EXERCISE DETAILS: Scan the records beneath this line for the line holding "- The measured" and the line holding "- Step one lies", then transcribe exactly those two and all lines between.
○ ○ ○
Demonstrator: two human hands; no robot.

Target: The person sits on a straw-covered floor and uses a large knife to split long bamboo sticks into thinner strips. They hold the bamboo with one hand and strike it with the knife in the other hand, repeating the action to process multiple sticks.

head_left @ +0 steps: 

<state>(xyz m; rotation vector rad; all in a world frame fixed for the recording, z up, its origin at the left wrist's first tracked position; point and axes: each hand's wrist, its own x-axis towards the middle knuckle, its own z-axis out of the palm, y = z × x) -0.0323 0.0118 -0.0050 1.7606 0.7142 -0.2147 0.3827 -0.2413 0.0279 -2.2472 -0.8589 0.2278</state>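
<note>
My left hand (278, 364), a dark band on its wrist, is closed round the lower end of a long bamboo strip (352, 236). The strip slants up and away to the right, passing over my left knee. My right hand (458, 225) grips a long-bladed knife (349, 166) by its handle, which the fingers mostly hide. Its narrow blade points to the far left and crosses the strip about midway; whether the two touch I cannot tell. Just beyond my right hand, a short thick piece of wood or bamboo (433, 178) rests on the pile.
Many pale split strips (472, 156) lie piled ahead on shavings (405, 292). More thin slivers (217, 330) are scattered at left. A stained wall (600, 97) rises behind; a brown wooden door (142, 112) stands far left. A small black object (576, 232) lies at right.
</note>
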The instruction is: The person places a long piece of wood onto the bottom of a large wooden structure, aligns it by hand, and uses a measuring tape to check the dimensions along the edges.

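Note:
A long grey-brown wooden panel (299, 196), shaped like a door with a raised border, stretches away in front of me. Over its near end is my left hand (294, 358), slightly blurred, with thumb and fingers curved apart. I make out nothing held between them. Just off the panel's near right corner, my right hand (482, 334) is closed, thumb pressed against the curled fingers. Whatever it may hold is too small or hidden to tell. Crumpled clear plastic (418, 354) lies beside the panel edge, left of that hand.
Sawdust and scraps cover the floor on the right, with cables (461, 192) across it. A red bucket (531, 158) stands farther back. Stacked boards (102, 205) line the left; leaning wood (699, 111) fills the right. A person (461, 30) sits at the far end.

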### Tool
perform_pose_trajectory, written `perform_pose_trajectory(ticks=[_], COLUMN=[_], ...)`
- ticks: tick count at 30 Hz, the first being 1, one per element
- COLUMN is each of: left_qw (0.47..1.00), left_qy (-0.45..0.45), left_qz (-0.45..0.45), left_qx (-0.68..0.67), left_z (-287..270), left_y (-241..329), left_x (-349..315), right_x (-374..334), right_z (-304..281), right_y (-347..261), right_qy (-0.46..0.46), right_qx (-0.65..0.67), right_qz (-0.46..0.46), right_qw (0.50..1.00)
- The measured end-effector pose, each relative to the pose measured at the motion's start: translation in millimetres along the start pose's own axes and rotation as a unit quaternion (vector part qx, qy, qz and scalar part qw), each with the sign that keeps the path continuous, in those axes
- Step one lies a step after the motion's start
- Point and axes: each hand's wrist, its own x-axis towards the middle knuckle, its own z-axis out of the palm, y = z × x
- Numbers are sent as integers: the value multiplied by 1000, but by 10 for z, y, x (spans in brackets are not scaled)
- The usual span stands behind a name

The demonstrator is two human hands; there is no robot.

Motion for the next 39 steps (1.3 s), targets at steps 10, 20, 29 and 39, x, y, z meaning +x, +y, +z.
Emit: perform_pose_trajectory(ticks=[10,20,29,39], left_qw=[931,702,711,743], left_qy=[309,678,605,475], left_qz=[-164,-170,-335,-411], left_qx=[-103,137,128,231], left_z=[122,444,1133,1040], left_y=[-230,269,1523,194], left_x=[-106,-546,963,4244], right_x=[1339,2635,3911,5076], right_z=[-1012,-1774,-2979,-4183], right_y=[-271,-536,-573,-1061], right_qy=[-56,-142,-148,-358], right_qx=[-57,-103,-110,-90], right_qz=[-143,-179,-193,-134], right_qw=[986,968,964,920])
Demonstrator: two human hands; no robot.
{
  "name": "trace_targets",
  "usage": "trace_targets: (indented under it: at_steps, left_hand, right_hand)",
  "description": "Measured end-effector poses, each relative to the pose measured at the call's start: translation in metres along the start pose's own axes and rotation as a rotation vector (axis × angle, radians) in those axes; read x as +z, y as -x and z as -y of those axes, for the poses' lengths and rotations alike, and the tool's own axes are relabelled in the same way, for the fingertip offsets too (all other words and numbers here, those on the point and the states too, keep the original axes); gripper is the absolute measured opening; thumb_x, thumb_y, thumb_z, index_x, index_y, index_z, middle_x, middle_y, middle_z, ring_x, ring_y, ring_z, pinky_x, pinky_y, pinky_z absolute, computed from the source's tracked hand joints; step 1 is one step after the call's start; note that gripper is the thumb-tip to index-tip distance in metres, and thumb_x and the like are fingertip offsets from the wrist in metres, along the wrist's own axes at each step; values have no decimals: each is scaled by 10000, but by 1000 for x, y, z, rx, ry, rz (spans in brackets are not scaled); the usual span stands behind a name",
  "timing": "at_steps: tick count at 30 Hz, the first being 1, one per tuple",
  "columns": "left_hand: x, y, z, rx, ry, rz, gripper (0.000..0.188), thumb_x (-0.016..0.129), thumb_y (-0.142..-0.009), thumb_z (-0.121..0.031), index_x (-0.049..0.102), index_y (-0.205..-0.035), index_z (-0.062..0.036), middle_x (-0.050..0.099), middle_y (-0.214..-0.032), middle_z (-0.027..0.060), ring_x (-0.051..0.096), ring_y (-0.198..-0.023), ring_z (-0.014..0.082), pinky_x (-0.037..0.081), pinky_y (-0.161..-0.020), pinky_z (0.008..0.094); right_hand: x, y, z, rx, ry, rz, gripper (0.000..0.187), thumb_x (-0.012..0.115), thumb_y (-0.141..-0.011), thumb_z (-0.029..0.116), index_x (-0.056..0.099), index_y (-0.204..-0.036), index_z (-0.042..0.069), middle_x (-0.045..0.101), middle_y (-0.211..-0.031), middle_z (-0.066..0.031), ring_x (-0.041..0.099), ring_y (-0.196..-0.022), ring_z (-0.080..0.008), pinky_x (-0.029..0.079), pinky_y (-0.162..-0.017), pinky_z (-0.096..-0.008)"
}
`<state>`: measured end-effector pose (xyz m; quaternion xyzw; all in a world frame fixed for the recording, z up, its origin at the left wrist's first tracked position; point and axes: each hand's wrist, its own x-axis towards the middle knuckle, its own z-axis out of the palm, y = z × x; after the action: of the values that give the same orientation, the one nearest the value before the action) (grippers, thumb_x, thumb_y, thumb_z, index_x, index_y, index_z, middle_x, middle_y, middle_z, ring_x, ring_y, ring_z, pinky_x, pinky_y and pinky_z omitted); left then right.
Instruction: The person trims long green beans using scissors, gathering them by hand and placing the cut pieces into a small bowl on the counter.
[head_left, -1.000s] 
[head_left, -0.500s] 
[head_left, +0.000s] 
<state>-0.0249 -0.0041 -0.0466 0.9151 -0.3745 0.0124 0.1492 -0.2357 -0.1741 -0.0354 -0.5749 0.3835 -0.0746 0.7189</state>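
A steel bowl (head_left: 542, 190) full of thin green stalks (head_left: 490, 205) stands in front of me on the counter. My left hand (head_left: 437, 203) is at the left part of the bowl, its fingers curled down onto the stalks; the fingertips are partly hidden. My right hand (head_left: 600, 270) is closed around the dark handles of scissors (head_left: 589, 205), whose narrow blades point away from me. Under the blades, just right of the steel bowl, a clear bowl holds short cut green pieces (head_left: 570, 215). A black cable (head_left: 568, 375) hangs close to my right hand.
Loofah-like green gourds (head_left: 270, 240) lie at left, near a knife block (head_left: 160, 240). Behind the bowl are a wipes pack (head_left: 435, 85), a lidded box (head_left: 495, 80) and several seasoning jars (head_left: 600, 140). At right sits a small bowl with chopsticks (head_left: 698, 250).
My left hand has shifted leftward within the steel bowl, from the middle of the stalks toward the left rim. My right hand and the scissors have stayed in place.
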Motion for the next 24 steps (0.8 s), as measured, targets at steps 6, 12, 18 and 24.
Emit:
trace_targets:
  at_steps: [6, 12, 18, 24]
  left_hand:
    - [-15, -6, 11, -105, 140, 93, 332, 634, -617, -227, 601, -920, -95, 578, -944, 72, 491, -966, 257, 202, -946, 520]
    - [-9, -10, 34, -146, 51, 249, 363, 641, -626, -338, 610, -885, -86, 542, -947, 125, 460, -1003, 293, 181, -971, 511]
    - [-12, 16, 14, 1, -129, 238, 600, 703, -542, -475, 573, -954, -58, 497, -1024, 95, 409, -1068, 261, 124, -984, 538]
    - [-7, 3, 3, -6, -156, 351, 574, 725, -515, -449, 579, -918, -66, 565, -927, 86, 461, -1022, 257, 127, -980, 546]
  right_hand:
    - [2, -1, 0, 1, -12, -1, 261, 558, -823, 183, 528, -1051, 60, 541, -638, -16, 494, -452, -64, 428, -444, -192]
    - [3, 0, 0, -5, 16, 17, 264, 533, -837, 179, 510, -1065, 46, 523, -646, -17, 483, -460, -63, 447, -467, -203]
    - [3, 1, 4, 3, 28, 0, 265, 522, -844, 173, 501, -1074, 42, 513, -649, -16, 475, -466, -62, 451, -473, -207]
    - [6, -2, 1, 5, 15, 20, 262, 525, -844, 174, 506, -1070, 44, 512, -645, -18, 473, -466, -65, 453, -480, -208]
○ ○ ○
TASK OUTPUT:
- The measured end-effector pose, each relative to the pose measured at the motion's start: translation in millimetres along the start pose's own axes and rotation as a unit quaternion (vector part qx, qy, qz and scalar part qw), each with the sign that keeps the path continuous, in those axes
- Step one lies a step after the motion's start

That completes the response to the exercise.